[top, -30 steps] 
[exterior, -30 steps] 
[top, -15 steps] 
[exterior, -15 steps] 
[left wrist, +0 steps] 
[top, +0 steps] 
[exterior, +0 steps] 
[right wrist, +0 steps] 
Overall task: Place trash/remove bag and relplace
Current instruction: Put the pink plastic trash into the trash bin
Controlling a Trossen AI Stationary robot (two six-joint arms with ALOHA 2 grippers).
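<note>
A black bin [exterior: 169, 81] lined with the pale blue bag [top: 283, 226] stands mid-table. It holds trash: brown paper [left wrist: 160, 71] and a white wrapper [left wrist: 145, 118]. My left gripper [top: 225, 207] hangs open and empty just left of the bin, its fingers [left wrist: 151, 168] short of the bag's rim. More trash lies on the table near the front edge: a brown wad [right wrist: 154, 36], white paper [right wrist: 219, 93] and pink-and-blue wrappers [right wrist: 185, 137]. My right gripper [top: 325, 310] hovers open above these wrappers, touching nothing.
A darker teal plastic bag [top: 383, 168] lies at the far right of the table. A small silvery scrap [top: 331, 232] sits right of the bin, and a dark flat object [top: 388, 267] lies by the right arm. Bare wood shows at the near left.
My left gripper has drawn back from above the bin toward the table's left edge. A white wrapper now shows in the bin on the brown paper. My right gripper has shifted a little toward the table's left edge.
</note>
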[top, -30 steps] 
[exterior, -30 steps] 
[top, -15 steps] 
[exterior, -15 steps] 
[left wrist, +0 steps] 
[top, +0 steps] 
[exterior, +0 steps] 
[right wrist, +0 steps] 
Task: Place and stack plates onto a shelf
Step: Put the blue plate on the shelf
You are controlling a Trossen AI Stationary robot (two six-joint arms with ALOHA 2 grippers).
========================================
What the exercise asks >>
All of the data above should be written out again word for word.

Reply to the task >>
[top, -30 steps] 
[exterior, -30 steps] 
[top, -15 steps] 
[exterior, -15 steps] 
[left wrist, +0 steps] 
[top, +0 steps] 
[exterior, +0 steps] 
[right wrist, +0 steps] 
Overall task: Place trash/remove bag and relplace
Current instruction: Put the pink plastic trash into the trash bin
Controlling a Trossen AI Stationary robot (two six-joint arms with ALOHA 2 grippers).
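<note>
A black bin [exterior: 169, 81] lined with the pale blue bag [top: 283, 226] stands mid-table. It holds trash: brown paper [left wrist: 160, 71] and a white wrapper [left wrist: 145, 118]. My left gripper [top: 225, 207] hangs open and empty just left of the bin, its fingers [left wrist: 151, 168] short of the bag's rim. More trash lies on the table near the front edge: a brown wad [right wrist: 154, 36], white paper [right wrist: 219, 93] and pink-and-blue wrappers [right wrist: 185, 137]. My right gripper [top: 325, 310] hovers open above these wrappers, touching nothing.
A darker teal plastic bag [top: 383, 168] lies at the far right of the table. A small silvery scrap [top: 331, 232] sits right of the bin, and a dark flat object [top: 388, 267] lies by the right arm. Bare wood shows at the near left.
My left gripper has drawn back from above the bin toward the table's left edge. A white wrapper now shows in the bin on the brown paper. My right gripper has shifted a little toward the table's left edge.
</note>
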[top, -30 steps] 
[exterior, -30 steps] 
[top, -15 steps] 
[exterior, -15 steps] 
[left wrist, +0 steps] 
[top, +0 steps] 
[exterior, +0 steps] 
[right wrist, +0 steps] 
Task: Place and stack plates onto a shelf
Step: Put the blue plate on the shelf
You are controlling a Trossen AI Stationary robot (two six-joint arms with ALOHA 2 grippers).

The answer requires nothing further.